Qwen-Agent
Qwen-Agent is an extensible, production-oriented agent framework designed to build interactive applications powered by Qwen family models (recommended Qwen>=3.0). It focuses on enabling models to follow instructions, call external tools, plan multi-step tasks, and maintain memory across interactions. The project provides ready-made components and example applications (Browser Assistant, Code Interpreter, Custom Assistant), making it straightforward to prototype and deploy rich LLM-based agents.
Key features
- Function / Tool Calling: Native support for model-driven function calls and parallel function call patterns; integrates with external tools and custom tool registrations.
- MCP (Model Context Protocol): Support for selecting and using MCP servers (memory, filesystem, sqlite, etc.) to provide modular context services.
- RAG (Retrieval-Augmented Generation): Built-in recipes and examples for fast RAG pipelines for long-document QA and retrieval workflows.
- Code Interpreter: Example and tooling for executing and interacting with code as part of agent flows (note: interpreter is not sandboxed — intended for local/test use only).
- Multi-model & Deploy Options: Works with DashScope model service or self-hosted OpenAI-compatible endpoints (vLLM, Ollama, etc.); provides parameter hooks for model API options.
- GUI: Gradio-based demo UI (requires Python 3.10+ when GUI extra is installed).
- Example-driven: Ships with numerous example scripts and notebooks (browser assistant, tool-call demos for Qwen3/Qwen3-Coder/QwQ-32B, MCP cookbooks, RAG examples).
Installation & quick start
Install the stable package from PyPI for full features:
pip install -U "qwen-agent[gui,rag,code_interpreter,mcp]"

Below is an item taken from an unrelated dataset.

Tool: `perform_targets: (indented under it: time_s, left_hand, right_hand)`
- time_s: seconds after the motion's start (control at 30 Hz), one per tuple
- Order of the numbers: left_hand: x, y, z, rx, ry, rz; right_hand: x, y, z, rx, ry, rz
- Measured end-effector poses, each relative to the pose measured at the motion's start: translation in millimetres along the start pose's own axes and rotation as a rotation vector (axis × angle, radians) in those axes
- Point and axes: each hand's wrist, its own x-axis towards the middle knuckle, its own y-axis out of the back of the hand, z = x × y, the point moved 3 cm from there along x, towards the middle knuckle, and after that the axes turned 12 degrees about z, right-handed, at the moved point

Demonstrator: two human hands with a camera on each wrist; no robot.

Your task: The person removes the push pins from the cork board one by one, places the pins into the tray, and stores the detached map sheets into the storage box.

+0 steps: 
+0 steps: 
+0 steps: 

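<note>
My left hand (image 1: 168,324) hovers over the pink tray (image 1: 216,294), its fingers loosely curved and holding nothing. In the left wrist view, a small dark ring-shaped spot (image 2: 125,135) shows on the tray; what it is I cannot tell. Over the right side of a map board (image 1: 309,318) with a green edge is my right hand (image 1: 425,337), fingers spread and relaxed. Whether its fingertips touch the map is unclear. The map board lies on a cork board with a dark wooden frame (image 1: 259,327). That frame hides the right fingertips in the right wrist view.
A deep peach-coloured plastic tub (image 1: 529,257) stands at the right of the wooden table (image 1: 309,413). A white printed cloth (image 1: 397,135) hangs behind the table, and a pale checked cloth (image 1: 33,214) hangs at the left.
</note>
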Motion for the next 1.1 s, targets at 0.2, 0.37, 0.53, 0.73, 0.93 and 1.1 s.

# or minimal: pip install -U qwen-agentOr install the development source:
git clone https://github.com/QwenLM/Qwen-Agent.git
cd Qwen-Agent
pip install -e ./'[gui,rag,code_interpreter,mcp]'You then configure an LLM backend (DashScope or an OpenAI-compatible server), register tools, and create an Agent (e.g., Assistant) to run a chat loop or launch the provided WebUI.
Architecture & extensibility
- Modular Components: Atomic LLM wrapper classes (inherit from BaseChatModel), Tools (BaseTool), and high-level Agents (Agent, Assistant) allow mixing and matching capabilities.
- Tool Registration: Custom tools are registered via decorator and expose a schema (parameters, description) so the agent can call them programmatically.
- Function Call Templates: Provides configurable function-call templates (e.g., nous template) and supports native API tool-call parsing when desired.
Use cases
- Chatbots / Browser assistants (BrowserQwen example)
- Document question-answering at scale (fast RAG and 1M-token workflows)
- Interactive code execution and data analysis (Code Interpreter example)
- Custom assistants integrating external services or local tools
Community & maintenance
- Repository created: 2023-09-22. The project is actively maintained and includes periodic updates and demos (examples for Qwen3 tool-call, Qwen3-VL, MCP cookbooks, etc.).
- License: Apache 2.0 (see repository header).
- Ecosystem links: PyPI package, docs, ReadTheDocs, and integrations with Hugging Face / ModelScope.
Notes & cautions
- The code interpreter executes code in the user's environment and is not sandboxed — avoid using it for untrusted or production tasks without containment.
- Model-specific behaviors (templates, parsing) may require configuration depending on the chosen Qwen model/version and model server.
For developers and teams building LLM-powered agents, Qwen-Agent offers a practical, example-rich framework to accelerate prototyping and deployment while integrating advanced features like RAG, MCP, and function calling.